Ancak hastalığın doğuştan olduğu ve doğuştan bakır birikimine neden olduğu vurgulanmalıdır.
Bakır zehirlenmesi ve diyet
Dengeli, sağlıklı bir beslenme ile aşırı bakır alımı riski yoktur. Bakır düzeyi çok yüksek olan kişilerde bu elementin kaynağı olan ürünlerin sınırlandırılması önerilir. Bu nedenle, menüden sınırlamalı veya tamamen hariç tutmalısınız:
- fındık
- balık
- karaciğer
- mantar
- maya
- çikolata
- tam tahıl ürünleri
İçerdiği içecekler de hariç tutulmalıdır.

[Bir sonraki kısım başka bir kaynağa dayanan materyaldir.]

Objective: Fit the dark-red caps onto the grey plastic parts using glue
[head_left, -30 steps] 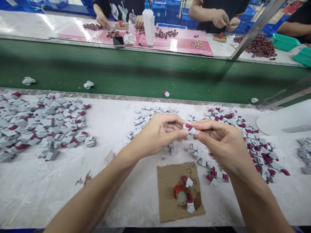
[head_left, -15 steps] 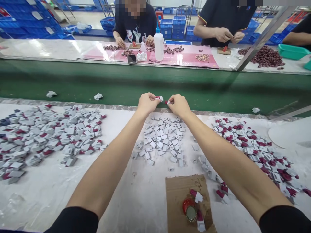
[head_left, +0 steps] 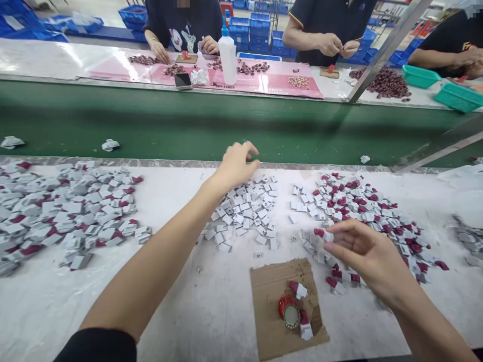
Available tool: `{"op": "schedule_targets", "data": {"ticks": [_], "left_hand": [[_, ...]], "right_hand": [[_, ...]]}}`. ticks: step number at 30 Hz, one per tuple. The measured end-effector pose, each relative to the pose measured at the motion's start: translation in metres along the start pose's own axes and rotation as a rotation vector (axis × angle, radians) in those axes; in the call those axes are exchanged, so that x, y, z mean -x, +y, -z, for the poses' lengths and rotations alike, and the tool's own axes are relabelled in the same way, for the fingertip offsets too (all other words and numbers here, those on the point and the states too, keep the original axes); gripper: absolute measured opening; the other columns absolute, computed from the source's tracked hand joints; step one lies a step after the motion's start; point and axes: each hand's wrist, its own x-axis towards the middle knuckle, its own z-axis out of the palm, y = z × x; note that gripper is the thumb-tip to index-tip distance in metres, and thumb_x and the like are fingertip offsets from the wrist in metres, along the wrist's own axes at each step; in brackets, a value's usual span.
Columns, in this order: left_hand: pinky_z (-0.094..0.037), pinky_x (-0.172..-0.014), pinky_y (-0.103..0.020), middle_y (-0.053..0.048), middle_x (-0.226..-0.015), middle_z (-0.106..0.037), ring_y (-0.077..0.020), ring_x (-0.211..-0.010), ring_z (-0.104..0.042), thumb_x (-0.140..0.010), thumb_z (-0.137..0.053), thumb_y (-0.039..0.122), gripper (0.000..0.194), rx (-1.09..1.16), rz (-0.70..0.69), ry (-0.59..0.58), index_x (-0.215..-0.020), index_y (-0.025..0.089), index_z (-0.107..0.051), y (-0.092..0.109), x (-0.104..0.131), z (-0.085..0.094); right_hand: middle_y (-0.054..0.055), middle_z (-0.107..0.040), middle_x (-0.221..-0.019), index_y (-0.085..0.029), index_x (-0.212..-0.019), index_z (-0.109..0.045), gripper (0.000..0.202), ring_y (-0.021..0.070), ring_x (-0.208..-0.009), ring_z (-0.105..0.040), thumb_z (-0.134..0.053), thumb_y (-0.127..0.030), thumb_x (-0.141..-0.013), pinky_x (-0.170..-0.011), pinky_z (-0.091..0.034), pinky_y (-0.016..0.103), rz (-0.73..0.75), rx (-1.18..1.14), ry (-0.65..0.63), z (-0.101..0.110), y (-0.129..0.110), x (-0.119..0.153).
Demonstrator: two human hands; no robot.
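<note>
Maroon-and-white piece (head_left: 323, 235) is at the right hand's (head_left: 362, 246) fingertips, above the worktop (head_left: 162, 296); right grip is pinched on its pale end, maroon end pointing left. Left hand (head_left: 238, 162) is over the far edge, by the green belt (head_left: 169, 123); left grip is released, fingers loosely curled, nothing seen in it. Pale block pile (head_left: 245, 211) lies just below the left hand. Right mixed pile (head_left: 362, 206), pale and maroon, spreads beyond and around the right hand; left mixed pile (head_left: 75, 201) is at far left. Cardboard sheet (head_left: 266, 301) is near the front edge, holding a red container (head_left: 286, 304) with a round crimped top and two more maroon-and-white parts beside it. White scraps (head_left: 110, 145) on belt. Across it: people, pink mat (head_left: 166, 73), white squeeze bottle (head_left: 228, 59), teal trays (head_left: 420, 76).
</note>
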Motion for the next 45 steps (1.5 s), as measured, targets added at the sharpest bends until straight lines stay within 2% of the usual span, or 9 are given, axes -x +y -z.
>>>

Ayrıca bakır açısından zengin ürünleri sütle birleştirirseniz bu tüketim sayesinde bu elementin emiliminin daha düşük olacağını da bilmekte fayda var.
Sebzelerde bulunan yumurta proteinleri ve kükürt bileşikleri de engelleyici faktörlerdir.
Deniz ürünleri de yüksek çinko içeriği nedeniyle emilimini tamamen engelleyen böyle bir etkiye sahiptir.